# Here I go again



## MrVampire181 (May 12, 2009)

After two failed attempts I'm trying a Red Copper/Dragon male halfmoon and a Red Cambodian crowntail female.

They're acclimating now and they are flaring and flirting and what not. I'll just keep you updated. And since I can't figure out how to add photos from my phone, So I'll copy and paste some general photos of what they look like.

Male:









Female:


----------



## BettaSquirt (Jun 2, 2009)

they're so pretty! good luck with them


----------



## ifish (Apr 30, 2009)

ditto good luck


----------



## MrVampire181 (May 12, 2009)

Well the male is released and will hopefully build a nest by tomorrow. She want's to get out of her jsr but not until he bbuilds a nest.


----------



## dramaqueen (Jul 7, 2008)

Good luck with them.


----------



## AngelicScars (May 5, 2009)

Ohhh nice, I hope all goes well!


----------



## dramaqueen (Jul 7, 2008)

Keep us updated!


----------



## MrVampire181 (May 12, 2009)

She's scared (jumped...AGAIN) but what can he do yo her? She can do more damage to him than he can to her :/

Nothing yet but it's just the first day.


----------



## neenjar (Jun 19, 2009)

Good luck on the spawning MrVamp!


----------



## MrVampire181 (May 12, 2009)

Well I released the female. The male hasn't bothered her much, he has started building a nest. Maybe by tonight I'll have eggs


----------



## Angelmonster (May 27, 2009)

I will keep my fingers crossed for you. It will be interesting seeing what color their fry will be


----------



## neenjar (Jun 19, 2009)

Here's hoping for eggs!


----------



## dramaqueen (Jul 7, 2008)

I hope to hear good news tonight!


----------



## Vikki81207 (May 27, 2009)

Good luck! Hope there's a great outcome!


----------



## doggyhog (Apr 30, 2009)

Ohh! So exciting!  Good luck!!!


----------



## Astralbetta (Jul 8, 2009)

Hello! Why would you create a comb tail out of a halfmoon and a crowntail? Just wondering!


----------



## MrVampire181 (May 12, 2009)

Astralbetta said:


> Hello! Why would you create a comb tail out of a halfmoon and a crowntail? Just wondering!

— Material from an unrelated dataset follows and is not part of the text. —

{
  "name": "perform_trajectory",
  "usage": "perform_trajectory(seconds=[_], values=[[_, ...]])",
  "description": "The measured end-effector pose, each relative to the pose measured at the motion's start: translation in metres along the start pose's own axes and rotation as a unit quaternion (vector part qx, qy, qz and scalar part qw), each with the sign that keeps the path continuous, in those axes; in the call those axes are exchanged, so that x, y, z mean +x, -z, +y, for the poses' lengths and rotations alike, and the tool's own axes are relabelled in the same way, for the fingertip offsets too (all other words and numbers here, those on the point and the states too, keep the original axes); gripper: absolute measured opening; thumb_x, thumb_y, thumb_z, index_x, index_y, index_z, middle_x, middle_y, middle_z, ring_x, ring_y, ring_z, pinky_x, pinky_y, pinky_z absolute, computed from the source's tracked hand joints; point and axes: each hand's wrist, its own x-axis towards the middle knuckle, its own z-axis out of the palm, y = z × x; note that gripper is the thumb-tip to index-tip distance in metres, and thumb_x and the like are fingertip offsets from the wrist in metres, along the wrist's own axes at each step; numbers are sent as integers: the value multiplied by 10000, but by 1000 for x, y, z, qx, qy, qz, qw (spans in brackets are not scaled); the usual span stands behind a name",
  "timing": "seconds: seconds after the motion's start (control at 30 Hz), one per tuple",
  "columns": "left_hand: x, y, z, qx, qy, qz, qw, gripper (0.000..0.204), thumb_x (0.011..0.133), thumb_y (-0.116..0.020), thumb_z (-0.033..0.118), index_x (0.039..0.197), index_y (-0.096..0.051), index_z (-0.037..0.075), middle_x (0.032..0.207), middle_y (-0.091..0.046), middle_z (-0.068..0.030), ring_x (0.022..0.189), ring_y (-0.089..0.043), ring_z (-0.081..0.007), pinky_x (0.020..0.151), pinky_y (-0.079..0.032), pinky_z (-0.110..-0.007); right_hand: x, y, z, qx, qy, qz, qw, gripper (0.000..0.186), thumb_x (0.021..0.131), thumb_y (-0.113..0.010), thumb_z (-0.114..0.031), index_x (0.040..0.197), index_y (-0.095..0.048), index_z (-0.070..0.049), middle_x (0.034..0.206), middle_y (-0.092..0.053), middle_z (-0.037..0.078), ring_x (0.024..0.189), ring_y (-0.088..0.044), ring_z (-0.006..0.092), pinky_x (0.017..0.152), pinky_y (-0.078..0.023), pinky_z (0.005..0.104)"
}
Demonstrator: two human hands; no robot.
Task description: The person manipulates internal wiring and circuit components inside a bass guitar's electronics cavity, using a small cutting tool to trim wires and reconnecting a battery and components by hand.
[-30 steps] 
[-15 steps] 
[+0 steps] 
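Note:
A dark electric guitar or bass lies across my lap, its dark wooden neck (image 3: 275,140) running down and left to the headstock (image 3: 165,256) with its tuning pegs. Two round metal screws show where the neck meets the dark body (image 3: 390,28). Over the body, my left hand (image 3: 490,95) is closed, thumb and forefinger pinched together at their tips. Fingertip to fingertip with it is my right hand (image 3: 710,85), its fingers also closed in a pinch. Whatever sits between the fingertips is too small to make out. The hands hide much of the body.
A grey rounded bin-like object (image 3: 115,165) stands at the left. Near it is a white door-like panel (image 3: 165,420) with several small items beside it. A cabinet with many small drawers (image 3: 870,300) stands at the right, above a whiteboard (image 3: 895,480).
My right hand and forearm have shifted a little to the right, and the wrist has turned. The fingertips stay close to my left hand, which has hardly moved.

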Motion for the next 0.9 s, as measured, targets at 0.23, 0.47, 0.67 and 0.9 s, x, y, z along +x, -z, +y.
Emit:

Not a combtail but a half-sun tail 

Unfortunately guys, I caught the female destroying the bubblenest 

I replaced her with a double tail female...DARN ;P

By breeding a double tail to a single tail I'm looking for better finnage. So the first female didn't work but I had a back up plan (as a good breeder always does  ).


----------



## dramaqueen (Jul 7, 2008)

I hope the replacement female will get the job done. lol


----------



## MrVampire181 (May 12, 2009)

dramaqueen said:


> i hope the replacement female will get the job done. Lol


lol


----------



## AngelicScars (May 5, 2009)

Aw, sorry about the first attempt. I hope the new one will work.


----------



## neenjar (Jun 19, 2009)

Any word on the replacement?


----------



## MrVampire181 (May 12, 2009)

Well the double tail female is back in her jar. The male became depressed when I removed the crowntail female and just layed at the bottom whil the female swan around. I replaced her with the original female and fed them live baby brine shrimp to get them to spawn.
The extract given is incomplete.